Сулла снова пустил в ход платок из вавилонского шелка. Вдруг Сципиону стало жаль его. Однако жалость жалостью, а дело делом. Он не имеет права, будучи консулом, поддаваться минутному чувству. Не имеет!
– Сулла, – говорит он, – у тебя есть еще время, есть возможность исправить свою роковую ошибку.
– Да? – не отнимая от лица платка, спрашивает Сулла. И в голосе его звучит надежда.
– Разумеется, дорогой Сулла. Как ты верно заметил, мы с тобой одного рода. Поверь мне, я не испытываю радости оттого, что должен предпринимать какие-то меры безопасности.
– Против кого, Сципион?.. От кого защищаетесь?.. – Голос Суллы задрожал. – От меня? Скажи: от меня?
– Увы, Сулла! Получается так. И в этом для меня самое большое огорчение.
– Что я должен сделать?
– Сулла, объяви о роспуске войска. Явись в сенат с покаянием…
– А потом?
– Что – потом?!
– Меня, Сципион, живым съедят этот Марий и его единомышленники. Да, да!

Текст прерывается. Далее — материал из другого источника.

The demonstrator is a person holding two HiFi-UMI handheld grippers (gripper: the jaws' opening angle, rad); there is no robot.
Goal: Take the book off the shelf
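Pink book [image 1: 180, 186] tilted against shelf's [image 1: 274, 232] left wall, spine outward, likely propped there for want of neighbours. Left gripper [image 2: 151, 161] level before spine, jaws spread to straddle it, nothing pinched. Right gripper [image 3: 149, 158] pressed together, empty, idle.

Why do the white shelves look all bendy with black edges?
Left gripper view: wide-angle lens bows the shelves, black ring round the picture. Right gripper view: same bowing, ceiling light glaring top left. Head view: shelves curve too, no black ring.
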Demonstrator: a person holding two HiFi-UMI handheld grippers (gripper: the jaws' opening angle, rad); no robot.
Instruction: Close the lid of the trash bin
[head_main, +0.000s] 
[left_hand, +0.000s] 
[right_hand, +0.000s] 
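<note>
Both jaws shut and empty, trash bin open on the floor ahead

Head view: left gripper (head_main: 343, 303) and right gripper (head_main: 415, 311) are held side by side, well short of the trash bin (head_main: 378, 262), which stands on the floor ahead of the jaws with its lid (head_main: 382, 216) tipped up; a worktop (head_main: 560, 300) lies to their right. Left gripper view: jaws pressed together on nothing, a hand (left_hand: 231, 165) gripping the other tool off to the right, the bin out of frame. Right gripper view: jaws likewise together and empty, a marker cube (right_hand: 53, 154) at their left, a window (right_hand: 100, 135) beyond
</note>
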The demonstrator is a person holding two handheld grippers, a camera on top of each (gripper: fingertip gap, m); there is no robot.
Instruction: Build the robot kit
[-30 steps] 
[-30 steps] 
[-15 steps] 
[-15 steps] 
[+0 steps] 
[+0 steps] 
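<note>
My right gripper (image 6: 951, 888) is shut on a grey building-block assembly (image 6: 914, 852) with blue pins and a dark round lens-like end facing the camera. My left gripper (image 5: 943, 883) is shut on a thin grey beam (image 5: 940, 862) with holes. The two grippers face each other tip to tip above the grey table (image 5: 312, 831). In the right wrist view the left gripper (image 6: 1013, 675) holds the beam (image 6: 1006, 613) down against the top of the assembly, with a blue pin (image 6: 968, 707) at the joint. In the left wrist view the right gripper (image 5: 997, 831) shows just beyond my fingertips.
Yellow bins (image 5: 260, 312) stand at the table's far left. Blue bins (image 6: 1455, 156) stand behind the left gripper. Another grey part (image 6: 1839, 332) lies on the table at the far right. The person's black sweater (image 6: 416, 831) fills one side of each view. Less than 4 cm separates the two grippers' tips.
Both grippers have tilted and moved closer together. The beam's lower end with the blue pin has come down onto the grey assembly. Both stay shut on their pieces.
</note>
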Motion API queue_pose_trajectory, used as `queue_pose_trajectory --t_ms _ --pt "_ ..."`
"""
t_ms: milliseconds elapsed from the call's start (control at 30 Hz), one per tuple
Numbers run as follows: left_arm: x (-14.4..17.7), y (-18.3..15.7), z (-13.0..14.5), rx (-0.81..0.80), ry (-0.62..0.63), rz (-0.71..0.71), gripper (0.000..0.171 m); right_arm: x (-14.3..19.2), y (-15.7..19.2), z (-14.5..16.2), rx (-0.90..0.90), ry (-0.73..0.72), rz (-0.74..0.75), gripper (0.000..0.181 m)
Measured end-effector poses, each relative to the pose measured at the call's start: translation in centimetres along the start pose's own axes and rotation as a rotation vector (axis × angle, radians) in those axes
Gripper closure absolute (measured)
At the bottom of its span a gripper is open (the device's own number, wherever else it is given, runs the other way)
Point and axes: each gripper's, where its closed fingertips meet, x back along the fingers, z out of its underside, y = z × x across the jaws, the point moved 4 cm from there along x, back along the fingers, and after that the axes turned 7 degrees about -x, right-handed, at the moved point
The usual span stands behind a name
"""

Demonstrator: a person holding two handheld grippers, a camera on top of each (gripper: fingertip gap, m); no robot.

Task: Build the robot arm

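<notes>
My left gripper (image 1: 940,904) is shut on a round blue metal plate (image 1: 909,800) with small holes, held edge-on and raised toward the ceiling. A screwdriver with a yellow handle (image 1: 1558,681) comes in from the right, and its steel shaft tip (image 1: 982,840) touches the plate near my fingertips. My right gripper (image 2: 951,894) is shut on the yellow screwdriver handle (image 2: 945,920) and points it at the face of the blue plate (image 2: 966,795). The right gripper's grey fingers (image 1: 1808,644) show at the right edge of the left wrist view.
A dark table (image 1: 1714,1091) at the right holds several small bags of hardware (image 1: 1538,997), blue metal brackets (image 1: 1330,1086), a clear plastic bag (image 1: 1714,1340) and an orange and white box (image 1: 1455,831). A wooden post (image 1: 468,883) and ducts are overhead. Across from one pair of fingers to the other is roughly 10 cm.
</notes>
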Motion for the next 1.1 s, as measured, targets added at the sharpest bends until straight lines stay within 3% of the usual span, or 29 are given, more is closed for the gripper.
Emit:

– О нет! – Сципион сделал шаг назад. – О нет! Этого мы не допустим. Хочешь, мы гарантируем тебе личную безопасность?
– А моим солдатам? – спросил Сулла.
– Солдатам? – Сципион задумался. – И это тоже можно обсудить…
Сулла ухватился за последнюю мысль Сципиона:
– Вот это хорошо, о Сципион. Я буду ждать послезавтра тебя на этом же самом месте. Хорошо? Мы продолжим беседу и придем к какому-нибудь соглашению…
– Очень хорошо, – великодушно согласился Сципион.
И он повернулся спиною к морю, а лицом – к своим друзьям. Гвардейцы Сципиона и гвардейцы Суллы мирно беседовали друг с другом. Многие играли в кости. Военачальники шутили. Знаменосцы стояли рядом.
– О! – воскликнул Сулла. – Вот отрадная для глаз моих картина! – Он схватил руку Сципиона. – Да будет так всегда: братья должны стоять рядом с братьями!
Он подозвал к себе двух солдат, беседовавших друг с другом и раскатисто смеявшихся.